Strides have been made of late in bringing attention to translated literature–the Bridge Series, Chad Post’s Three Percent website, Susan Bernofsky’s Translationista blog, et al.–, and translations, even from lesser-known languages, are proliferating. Yet there is still a sense of swimming against the tide. Recently translators have been trying to establish a dialogue with publishers and reviewers–in sessions at the PEN World Voices Festival or the ALTA conference, for example–but both groups have seemed loath to cede much territory to translation. Some publishers are fearful that any mention of the translation, or space devoted to the translator’s name, is a disincentive to purchase.
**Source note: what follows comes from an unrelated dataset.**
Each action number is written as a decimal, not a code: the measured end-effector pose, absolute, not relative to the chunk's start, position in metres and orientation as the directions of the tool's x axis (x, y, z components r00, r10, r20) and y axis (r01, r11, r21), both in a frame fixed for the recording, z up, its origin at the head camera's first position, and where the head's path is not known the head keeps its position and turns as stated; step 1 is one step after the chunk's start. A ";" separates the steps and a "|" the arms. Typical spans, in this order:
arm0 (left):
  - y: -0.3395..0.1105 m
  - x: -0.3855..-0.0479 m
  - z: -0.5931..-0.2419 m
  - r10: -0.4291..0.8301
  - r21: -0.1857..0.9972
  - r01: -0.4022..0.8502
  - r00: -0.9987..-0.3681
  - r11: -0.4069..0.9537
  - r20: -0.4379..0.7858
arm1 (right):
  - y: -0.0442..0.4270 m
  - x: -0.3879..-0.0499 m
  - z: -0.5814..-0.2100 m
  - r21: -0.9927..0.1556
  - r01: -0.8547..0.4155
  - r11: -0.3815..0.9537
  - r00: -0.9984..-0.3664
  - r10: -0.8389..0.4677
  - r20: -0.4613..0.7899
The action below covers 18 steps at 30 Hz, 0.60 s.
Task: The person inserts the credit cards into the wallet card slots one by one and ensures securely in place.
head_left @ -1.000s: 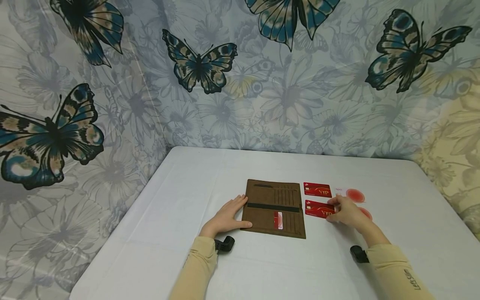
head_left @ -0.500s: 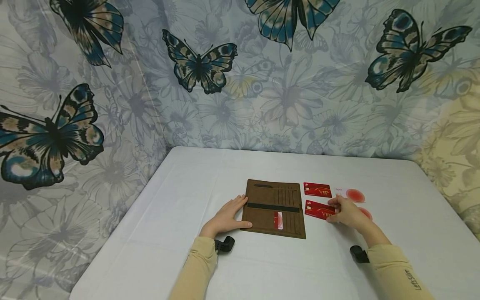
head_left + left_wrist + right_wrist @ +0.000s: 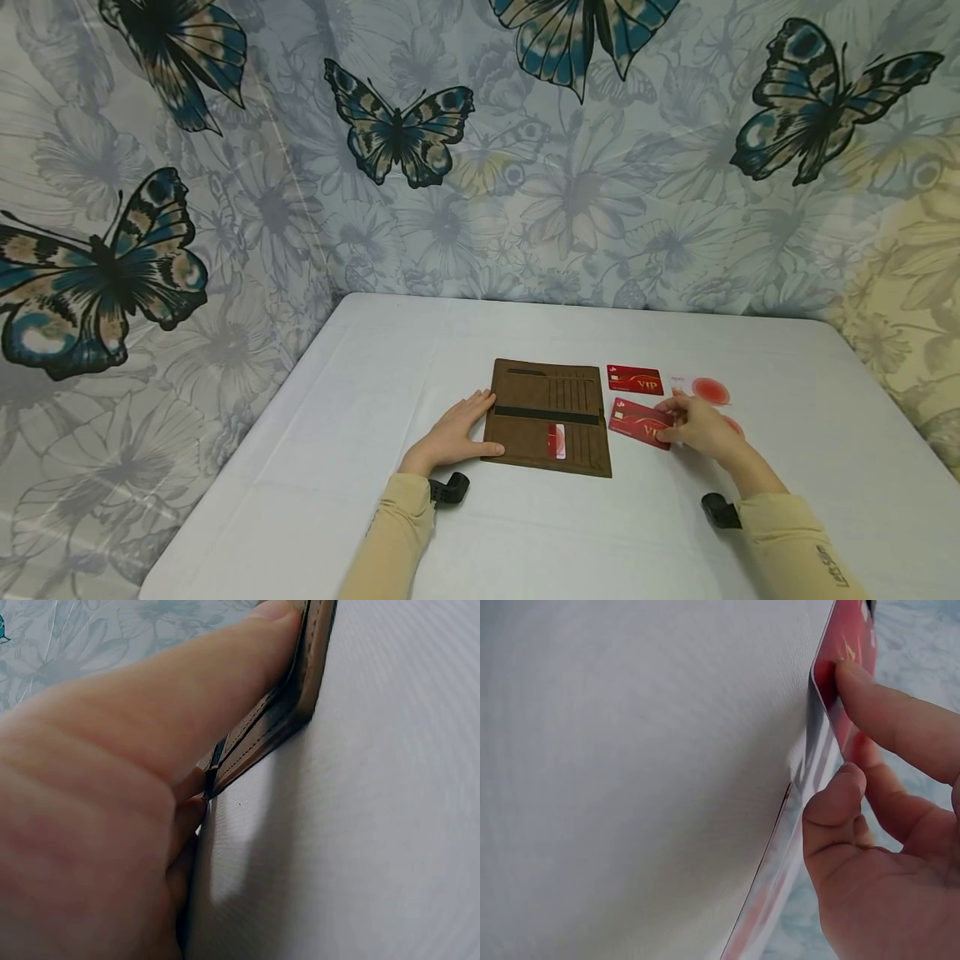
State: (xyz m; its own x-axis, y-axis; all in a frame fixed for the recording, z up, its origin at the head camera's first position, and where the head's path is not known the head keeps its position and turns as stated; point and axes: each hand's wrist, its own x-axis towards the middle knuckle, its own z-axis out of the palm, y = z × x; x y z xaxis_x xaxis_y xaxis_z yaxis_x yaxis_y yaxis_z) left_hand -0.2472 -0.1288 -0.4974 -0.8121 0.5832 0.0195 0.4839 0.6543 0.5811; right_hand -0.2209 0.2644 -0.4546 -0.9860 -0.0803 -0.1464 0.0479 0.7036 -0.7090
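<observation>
Pinches lower VIP card [image 3: 628, 419] between thumb and fingers of right hand [image 3: 697, 429], at the end farther from wallet [image 3: 521, 387]. Seen raised at that end in the right wrist view; placed just right of wallet, slanting relative to its edge.

Rests left hand [image 3: 453, 433] on wallet's left side, with fingers extended to its edge and thumb laid near its lower left corner.

Observed: wallet unfolded flat on white table [image 3: 405, 358], with dark band [image 3: 547, 414] across its middle and slotted card [image 3: 557, 442], red and white, in its nearer half.

Noted just right of wallet's farther half: upper VIP card [image 3: 634, 380], red like the one held, lying flat. Farther right of wallet: white card [image 3: 684, 384] bearing red disc [image 3: 711, 391]; also second disc [image 3: 733, 427], partly hidden by right hand. Well beyond wallet: butterfly-patterned wall covering [image 3: 405, 233].
</observation>
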 end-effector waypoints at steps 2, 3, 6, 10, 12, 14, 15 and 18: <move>-0.129 -0.247 -0.497 0.583 0.583 0.482 -0.812 0.654 0.017 | 0.264 -0.220 -0.455 -0.712 0.046 0.700 -0.986 -0.080 -0.143; -0.129 -0.247 -0.497 0.583 0.585 0.481 -0.812 0.653 0.018 | 0.264 -0.220 -0.455 -0.716 0.043 0.697 -0.987 -0.082 -0.140; -0.129 -0.247 -0.498 0.584 0.582 0.483 -0.812 0.654 0.017 | 0.264 -0.219 -0.455 -0.726 0.027 0.688 -0.988 -0.093 -0.125; -0.129 -0.247 -0.499 0.584 0.580 0.485 -0.812 0.655 0.020 | 0.264 -0.216 -0.454 -0.737 0.004 0.676 -0.988 -0.112 -0.108; -0.129 -0.247 -0.499 0.582 0.581 0.482 -0.813 0.656 0.018 | 0.265 -0.215 -0.453 -0.744 0.006 0.668 -0.988 -0.113 -0.110; -0.129 -0.247 -0.499 0.581 0.581 0.482 -0.814 0.656 0.019 | 0.265 -0.214 -0.453 -0.747 0.003 0.665 -0.988 -0.115 -0.107; -0.129 -0.247 -0.500 0.581 0.580 0.483 -0.814 0.656 0.020 | 0.265 -0.214 -0.452 -0.747 0.004 0.665 -0.988 -0.115 -0.107; -0.129 -0.247 -0.500 0.581 0.585 0.482 -0.814 0.653 0.022 | 0.266 -0.213 -0.451 -0.743 0.012 0.669 -0.987 -0.109 -0.114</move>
Reviewers, often constrained to 500- or 750-word reviews, are reluctant to expand the space they allot to mentioning the translator’s name and “able” or “seamless” (or “clumsy”) translation. Or, they are understandably fearful of making mistakes when they do not speak the original language or have knowledge of the context of the text.

 

The standard attribute of a quality translation–its invisibility–is at least partially responsible for the situation. Translations are not invisible. They are palpable and three-dimensional: that book you hold in your hands (or on your kindle) was written by a translator, no matter who the author is. The translation is an indispensable stage in the history of the text. The translator is a witness, a privileged actor in the regeneration of the text. He or she has information no one else is privy to, and which every reader could potentially be interested in.

 

Hence it would be useful for translators to provide publishers and reviewers with interesting information regarding, let’s say, the history of the book–if it is a rediscovered classic, why did it fall out of favor, or why was it never translated?; or the challenges of the language–what words, phrases or concepts have no equivalent, and might affect the reception of the book?; or the cultural or literary context: what aspects of the book have appeared in criticism and reviews in the original language, to which reviewers do not have access?; what are the possible parallels in English or other familiar languages; what historical information will enrich references in the text?…

 

Translators are shape shifters:  we perform and are transformed by every new book and author and character even as we transform the text. And we are accustomed to being the handmaidens (and manservants) of authors. We can also serve the publisher, reviewer, and, ultimately, the reading public, by bringing the translated text into the foreground. But we must also be warriors: denial or omission of the translation is, frankly, not only lazy but duplicitous. There is no reason for translations not to be hot properties or for their sale not to be good business. Translators can help make them cool or sexy. But there must be a sea change in the perception–no, the attitude–of the industry toward the translated work and toward the translator’s role.

 

We claim to live in a globalized world–translation is our medium. Surely it is time for translators, publishers and reviewers to sit down together and bang out a new set of rules.

 

Mary Ann Newman is the former Director of the Catalan Center at New York University, which was an affiliate of the Institut Ramon Llull. She is a translator, editor, and occasional writer on Catalan culture. In addition to Quim Monzó, she has translated Xavier Rubert de Ventós, Joan Maragall, and Narcis Comadira, among others.